SiC delivers lower drain-source on-resistance and lower switching losses, enabling higher efficiency across the entire operating range. This reduces the energy waste; more power gets delivered to the battery; and at the same time power density increases, resulting in more compact systems—creating a more efficient system at lower system cost for the end user.
Challenges to Consider
With more industry players looking to expand their SiC foothold, the biggest challenge will lie in their supply chains. Currently, most equipment suppliers are sold out for 2022, and with only a handful of slots left in 2023, the lead times are stretched. The question then becomes how bold customers will be to make long-terms agreements with SiC suppliers worldwide to book future capacity.
On an atomic level, the fundamental infusion of silicon and carbide atoms to form SiC produces an elevated level of defect density, resulting in lower production yields compared to silicon.
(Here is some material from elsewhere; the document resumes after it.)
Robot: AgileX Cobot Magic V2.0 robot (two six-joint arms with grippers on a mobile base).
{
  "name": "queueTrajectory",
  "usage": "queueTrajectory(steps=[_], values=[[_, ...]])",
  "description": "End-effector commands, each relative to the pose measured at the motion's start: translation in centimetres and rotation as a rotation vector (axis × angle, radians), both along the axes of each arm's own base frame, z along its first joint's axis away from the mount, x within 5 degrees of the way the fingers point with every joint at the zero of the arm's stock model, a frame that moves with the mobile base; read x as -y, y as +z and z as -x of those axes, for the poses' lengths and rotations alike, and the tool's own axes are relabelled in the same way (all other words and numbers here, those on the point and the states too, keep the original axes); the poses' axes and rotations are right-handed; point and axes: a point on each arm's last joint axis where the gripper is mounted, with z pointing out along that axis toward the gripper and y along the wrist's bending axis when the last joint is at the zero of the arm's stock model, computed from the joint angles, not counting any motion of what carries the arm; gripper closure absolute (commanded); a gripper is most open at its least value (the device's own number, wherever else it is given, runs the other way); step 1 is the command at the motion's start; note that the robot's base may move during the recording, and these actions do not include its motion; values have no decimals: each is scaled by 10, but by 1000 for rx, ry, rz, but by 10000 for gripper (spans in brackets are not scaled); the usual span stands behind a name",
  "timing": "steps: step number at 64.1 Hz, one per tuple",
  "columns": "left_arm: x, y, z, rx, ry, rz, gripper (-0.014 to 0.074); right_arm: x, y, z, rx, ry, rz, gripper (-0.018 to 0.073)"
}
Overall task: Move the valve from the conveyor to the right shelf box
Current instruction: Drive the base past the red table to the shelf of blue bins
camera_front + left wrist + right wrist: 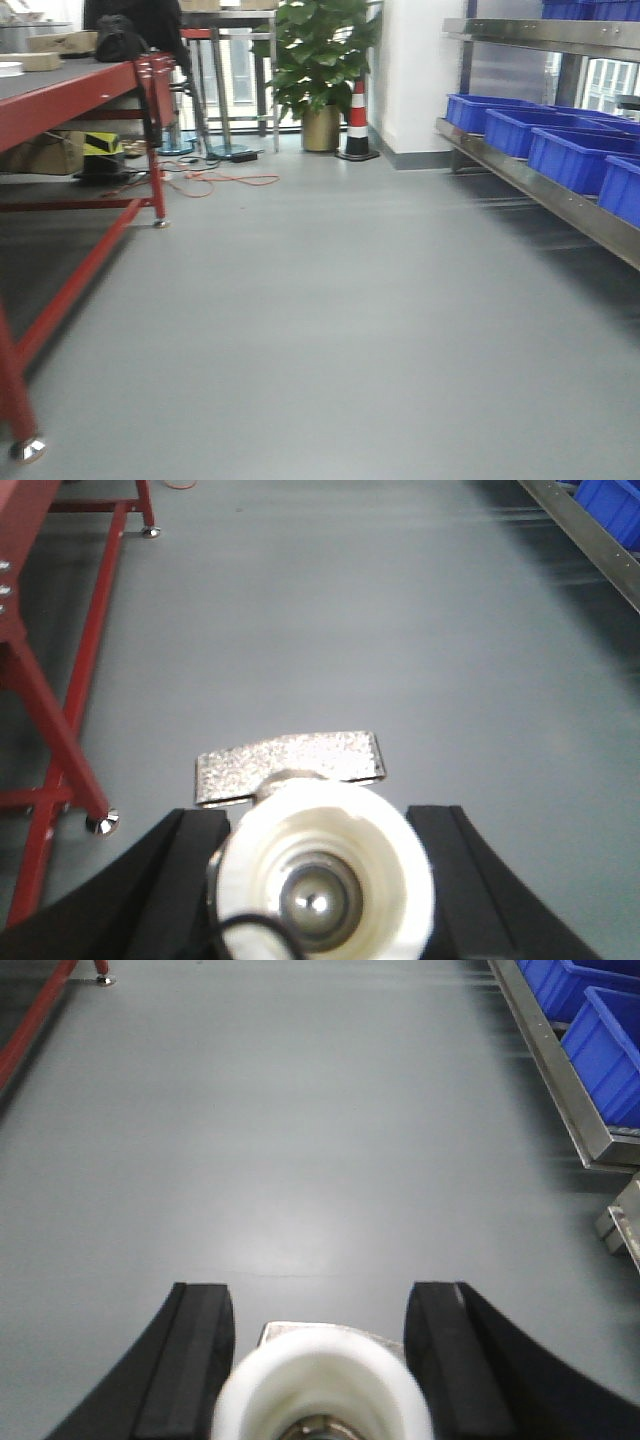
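valve clamped in left fingers; right fingers clamp second valve; red table frame left, blue bins right.

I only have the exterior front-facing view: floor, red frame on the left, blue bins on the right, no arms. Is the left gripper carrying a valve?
Observer: Yes. The left gripper is shut on a white-bodied valve, with its metal handle on the far side.
Operator: And the right one?
Observer: The right gripper holds a second valve, also white, cut off by the picture's bottom edge.
Operator: Is it over a box yet?
Observer: No. Grey floor lies below it, and the blue boxes are ahead to its right.
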Motion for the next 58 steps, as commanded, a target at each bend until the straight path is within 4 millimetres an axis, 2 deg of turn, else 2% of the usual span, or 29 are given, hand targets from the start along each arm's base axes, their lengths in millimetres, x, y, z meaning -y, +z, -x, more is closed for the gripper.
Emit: queueTrajectory(steps=[1,58], values=[[0,10,1,76,1,10,708,1,10,2,83,-11,2,712],[0,10,1,76,1,10,708,1,10,2,83,-11,2,712]])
It’s an engineering obstacle that requires brilliant minds to resolve. Another crucial enabler for volume ramp up of SiC-based power electronic solutions will be to provide sufficient capacity of SiC crystals to improve crystal quality and prepare the full supply chain to 200 mm.
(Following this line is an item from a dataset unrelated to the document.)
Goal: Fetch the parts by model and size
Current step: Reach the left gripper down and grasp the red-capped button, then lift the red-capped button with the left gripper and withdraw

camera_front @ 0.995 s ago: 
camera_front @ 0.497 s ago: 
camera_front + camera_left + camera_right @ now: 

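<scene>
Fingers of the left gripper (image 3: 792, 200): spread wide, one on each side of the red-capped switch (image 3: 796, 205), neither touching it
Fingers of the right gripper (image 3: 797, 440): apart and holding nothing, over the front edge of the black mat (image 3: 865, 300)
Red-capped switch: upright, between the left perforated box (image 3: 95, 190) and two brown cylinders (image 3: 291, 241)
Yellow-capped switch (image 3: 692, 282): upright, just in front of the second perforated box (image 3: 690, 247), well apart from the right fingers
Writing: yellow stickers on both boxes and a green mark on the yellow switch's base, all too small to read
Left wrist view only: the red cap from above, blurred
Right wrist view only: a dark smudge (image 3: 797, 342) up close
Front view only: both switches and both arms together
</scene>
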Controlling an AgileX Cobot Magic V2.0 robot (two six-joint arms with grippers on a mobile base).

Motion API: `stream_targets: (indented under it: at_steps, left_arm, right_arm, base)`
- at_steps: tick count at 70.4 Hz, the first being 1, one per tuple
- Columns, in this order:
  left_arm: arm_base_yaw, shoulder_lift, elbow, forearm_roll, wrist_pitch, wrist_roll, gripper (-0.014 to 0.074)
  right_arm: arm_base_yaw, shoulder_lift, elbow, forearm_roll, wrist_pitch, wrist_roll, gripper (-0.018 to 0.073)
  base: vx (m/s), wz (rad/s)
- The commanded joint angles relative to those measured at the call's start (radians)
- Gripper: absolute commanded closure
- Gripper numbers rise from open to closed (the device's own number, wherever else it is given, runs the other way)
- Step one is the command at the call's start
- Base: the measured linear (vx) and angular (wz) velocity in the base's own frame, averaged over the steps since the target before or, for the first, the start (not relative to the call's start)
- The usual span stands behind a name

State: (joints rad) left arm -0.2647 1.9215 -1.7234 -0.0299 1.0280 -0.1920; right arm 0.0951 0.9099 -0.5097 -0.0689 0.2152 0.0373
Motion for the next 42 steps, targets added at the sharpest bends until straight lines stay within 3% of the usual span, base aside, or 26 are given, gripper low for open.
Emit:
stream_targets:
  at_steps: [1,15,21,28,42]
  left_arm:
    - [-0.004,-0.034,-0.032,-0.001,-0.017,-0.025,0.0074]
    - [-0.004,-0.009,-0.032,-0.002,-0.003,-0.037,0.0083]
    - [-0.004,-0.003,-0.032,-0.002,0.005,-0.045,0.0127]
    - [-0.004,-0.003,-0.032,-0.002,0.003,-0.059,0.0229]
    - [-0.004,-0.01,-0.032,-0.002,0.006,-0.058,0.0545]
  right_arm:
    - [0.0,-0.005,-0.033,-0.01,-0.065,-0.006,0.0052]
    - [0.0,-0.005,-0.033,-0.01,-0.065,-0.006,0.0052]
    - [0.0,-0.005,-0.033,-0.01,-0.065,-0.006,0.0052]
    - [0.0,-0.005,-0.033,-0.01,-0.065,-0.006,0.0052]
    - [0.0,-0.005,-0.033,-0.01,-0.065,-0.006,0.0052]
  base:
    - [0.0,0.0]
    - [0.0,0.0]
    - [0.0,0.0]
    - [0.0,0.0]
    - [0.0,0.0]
Looking Ahead: Vehicle Electrification Will Play a Driving Force
With President Biden’s recent executive order aimed at making half of all new vehicles sold in 2030 electric, SiC has immense opportunity for continued growth. In addition, the drastic increase in the number of EVs will require a network of rapid and efficient charging infrastructure to be rolled out to meet the needs of drivers and allow them to complete their journeys quickly and without “range anxiety.”
Industry players such as Tesla have already displayed a successful ramp up of SiC and the market’s need for higher range, making many OEMs much more aware of the technological benefits of SiC and the implementation of SiC electric drivetrains.
As we plan for a net-zero emission economy and witness more countries and companies committing to phasing out fossil-fuel vehicles by 2040 or earlier, advances in SiC-based solutions will be critical to creating game-changing innovations that can support a responsible and sustainable ecosystem.